● **PROBLEM**:
Every line in the data below that holds "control" should be found and copied.

● **SUPPLIED RECORDS**:
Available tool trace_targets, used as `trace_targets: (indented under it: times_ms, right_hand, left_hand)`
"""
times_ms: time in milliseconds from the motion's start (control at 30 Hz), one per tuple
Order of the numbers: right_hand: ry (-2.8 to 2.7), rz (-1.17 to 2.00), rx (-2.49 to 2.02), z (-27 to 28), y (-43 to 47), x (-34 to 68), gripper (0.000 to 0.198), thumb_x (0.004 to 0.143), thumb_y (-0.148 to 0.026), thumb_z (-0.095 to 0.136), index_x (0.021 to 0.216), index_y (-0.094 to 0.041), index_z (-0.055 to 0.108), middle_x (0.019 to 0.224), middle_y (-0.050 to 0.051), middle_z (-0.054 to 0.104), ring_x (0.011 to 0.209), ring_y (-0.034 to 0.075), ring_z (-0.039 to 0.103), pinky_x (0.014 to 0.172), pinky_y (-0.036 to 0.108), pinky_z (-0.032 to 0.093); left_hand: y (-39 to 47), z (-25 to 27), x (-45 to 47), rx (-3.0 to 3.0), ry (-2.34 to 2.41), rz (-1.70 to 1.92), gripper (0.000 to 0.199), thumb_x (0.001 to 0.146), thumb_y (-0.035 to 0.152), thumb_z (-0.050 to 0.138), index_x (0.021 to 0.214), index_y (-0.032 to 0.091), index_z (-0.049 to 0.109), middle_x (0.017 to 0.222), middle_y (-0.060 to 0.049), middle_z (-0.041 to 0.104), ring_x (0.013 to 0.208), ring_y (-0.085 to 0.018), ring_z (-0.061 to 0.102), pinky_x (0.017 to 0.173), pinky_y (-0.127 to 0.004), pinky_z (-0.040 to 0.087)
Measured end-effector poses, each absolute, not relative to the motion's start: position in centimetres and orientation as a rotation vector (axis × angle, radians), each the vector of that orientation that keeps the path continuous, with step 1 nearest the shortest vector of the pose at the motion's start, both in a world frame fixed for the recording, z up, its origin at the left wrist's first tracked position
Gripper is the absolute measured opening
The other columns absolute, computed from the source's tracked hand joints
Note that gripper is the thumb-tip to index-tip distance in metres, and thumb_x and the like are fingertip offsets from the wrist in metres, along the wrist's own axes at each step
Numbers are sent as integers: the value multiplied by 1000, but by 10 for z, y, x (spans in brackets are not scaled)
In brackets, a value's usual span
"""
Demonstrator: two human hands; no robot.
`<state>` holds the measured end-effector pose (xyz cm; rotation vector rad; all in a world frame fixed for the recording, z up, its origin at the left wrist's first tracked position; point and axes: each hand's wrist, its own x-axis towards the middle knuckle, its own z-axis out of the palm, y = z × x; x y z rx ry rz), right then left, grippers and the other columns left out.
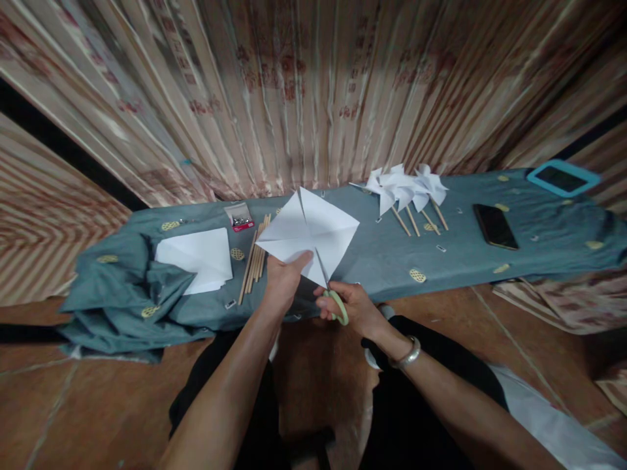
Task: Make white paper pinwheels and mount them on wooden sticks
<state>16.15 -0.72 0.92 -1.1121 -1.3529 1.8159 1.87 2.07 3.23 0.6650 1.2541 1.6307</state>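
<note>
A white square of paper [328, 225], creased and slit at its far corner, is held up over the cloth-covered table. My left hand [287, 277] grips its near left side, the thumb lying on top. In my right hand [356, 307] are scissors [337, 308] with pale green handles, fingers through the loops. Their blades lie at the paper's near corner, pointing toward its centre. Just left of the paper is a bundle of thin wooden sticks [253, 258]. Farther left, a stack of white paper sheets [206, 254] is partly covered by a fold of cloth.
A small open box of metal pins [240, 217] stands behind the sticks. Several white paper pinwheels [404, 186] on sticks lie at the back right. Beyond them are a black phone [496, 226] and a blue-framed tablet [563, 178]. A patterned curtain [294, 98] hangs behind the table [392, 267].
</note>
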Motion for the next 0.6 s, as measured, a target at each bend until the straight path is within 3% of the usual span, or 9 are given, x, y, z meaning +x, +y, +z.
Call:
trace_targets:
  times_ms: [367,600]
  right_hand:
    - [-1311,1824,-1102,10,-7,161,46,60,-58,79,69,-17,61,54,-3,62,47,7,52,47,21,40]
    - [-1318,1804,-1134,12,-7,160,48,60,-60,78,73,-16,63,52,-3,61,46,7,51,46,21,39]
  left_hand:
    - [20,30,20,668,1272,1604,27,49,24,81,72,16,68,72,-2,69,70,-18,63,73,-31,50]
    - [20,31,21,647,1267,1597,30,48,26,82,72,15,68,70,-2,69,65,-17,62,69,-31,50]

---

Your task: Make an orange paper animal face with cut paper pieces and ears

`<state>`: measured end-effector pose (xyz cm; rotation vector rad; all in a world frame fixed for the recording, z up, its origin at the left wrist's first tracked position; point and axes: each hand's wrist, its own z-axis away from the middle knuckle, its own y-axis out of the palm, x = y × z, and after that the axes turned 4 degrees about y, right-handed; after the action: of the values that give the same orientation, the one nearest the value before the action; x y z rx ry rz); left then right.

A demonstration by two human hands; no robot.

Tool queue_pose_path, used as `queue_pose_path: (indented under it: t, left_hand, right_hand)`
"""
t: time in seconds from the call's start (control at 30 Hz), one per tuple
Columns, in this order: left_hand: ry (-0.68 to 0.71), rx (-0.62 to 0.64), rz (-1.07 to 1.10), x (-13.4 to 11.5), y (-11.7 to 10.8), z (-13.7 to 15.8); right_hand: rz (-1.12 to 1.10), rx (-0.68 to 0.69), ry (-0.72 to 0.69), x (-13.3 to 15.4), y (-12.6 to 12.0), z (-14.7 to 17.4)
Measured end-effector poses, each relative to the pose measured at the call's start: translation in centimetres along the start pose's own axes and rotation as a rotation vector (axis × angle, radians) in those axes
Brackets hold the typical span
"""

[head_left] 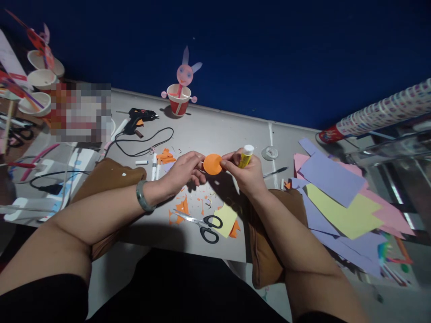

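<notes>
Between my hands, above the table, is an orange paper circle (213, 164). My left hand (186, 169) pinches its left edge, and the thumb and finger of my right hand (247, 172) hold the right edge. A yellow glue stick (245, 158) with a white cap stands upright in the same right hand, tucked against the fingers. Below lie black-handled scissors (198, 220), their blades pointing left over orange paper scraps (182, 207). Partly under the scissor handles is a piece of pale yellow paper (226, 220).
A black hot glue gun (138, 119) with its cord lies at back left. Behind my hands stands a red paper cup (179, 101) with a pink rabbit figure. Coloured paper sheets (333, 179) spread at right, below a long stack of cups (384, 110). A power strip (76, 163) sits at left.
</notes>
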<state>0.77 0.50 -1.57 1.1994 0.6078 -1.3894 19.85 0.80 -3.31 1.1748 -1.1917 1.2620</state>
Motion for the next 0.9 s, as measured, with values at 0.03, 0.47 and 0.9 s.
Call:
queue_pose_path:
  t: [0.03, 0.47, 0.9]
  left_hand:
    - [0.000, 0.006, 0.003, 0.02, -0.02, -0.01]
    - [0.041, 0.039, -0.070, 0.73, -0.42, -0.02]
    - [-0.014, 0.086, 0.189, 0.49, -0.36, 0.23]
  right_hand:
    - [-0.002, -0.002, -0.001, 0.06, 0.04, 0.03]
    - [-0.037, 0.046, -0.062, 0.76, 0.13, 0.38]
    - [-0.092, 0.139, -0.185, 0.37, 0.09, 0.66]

● **WRITTEN ANSWER**:
times_ms: time in milliseconds from the motion's start (control at 30 Hz), one per tuple
t: time in seconds from the call's start (control at 30 Hz), one per tuple

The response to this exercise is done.